> Assignment: Using the data below, copy out all lines with the word "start".

> Excerpts from a dataset:

===

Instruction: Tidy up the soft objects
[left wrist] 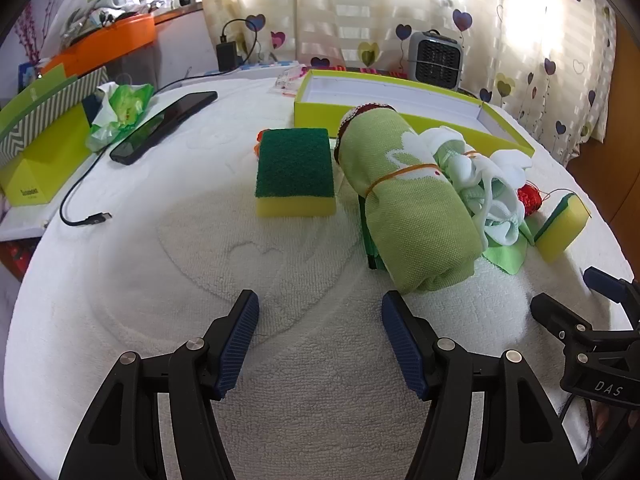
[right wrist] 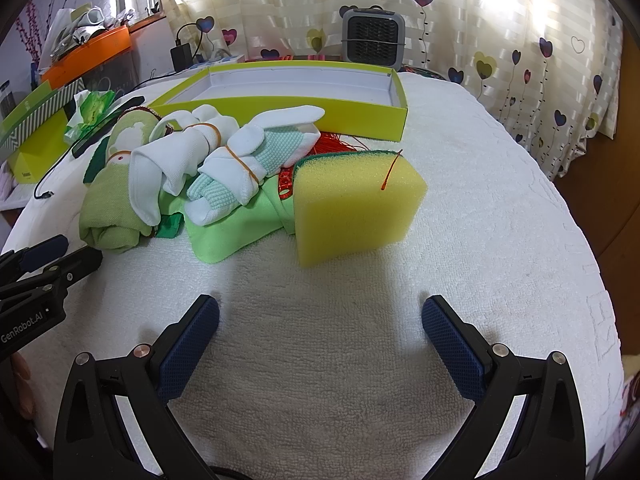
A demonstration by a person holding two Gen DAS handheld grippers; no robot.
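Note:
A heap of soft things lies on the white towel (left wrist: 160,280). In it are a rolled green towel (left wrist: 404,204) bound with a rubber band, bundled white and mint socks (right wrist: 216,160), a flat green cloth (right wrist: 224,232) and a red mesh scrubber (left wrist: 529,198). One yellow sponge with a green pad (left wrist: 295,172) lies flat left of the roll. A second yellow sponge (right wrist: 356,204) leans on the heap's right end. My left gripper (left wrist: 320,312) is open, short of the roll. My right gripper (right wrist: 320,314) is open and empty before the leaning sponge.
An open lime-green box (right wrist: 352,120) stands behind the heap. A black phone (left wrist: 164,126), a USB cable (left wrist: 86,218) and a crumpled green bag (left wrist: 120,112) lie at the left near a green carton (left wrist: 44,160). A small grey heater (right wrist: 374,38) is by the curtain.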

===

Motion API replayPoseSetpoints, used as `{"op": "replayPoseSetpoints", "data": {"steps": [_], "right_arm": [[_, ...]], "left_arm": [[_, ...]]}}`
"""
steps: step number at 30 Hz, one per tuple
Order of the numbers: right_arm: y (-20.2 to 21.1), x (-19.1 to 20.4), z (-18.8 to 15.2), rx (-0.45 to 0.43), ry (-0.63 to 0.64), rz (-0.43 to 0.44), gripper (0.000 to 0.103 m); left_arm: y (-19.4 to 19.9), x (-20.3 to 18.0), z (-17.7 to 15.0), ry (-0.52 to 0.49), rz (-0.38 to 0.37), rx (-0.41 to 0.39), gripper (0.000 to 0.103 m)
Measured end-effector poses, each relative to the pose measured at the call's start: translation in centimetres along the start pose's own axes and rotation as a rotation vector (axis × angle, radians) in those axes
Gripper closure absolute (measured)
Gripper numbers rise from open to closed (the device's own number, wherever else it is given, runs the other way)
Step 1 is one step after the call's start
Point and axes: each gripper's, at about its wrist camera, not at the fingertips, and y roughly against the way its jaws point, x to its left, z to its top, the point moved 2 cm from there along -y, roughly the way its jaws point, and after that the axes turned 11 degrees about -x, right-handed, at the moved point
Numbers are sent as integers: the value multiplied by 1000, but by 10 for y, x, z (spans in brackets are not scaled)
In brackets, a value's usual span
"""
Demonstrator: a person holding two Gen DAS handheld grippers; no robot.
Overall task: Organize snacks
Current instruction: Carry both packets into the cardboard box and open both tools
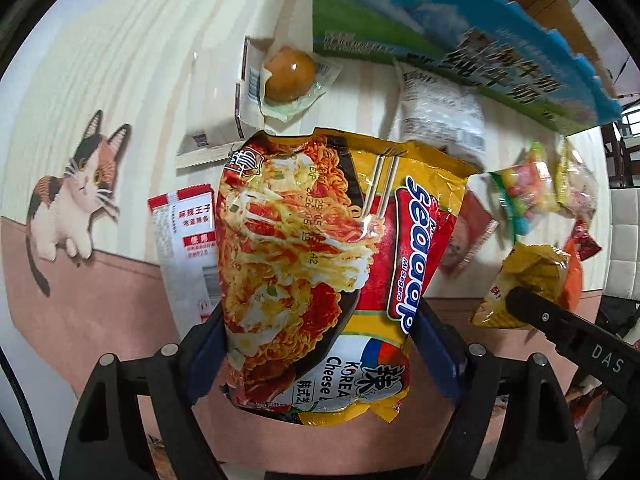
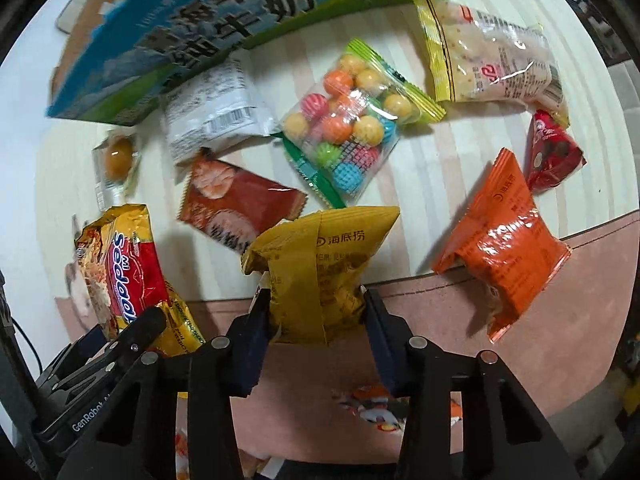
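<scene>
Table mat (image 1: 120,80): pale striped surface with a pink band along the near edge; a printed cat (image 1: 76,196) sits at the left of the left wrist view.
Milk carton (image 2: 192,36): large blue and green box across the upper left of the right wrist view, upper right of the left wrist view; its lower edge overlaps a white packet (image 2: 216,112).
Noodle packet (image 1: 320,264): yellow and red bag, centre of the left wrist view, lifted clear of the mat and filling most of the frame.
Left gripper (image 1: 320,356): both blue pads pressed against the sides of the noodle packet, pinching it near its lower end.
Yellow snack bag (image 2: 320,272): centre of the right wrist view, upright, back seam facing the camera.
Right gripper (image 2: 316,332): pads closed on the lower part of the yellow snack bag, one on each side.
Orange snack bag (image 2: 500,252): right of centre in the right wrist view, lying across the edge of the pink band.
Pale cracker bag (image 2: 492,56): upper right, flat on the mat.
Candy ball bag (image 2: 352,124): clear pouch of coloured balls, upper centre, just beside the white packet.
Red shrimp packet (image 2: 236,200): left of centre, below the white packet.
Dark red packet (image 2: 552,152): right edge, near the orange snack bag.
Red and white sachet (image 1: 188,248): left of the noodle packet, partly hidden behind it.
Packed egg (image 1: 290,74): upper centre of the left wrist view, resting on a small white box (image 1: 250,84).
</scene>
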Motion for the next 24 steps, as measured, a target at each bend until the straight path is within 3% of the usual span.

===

> Solution to this exercise:
Measured end-effector poses, each relative to the pose measured at the call's start: translation in centimetres along the start pose's own axes and rotation as a rotation vector (axis × angle, radians) in those axes
Step 1 is one step after the call's start

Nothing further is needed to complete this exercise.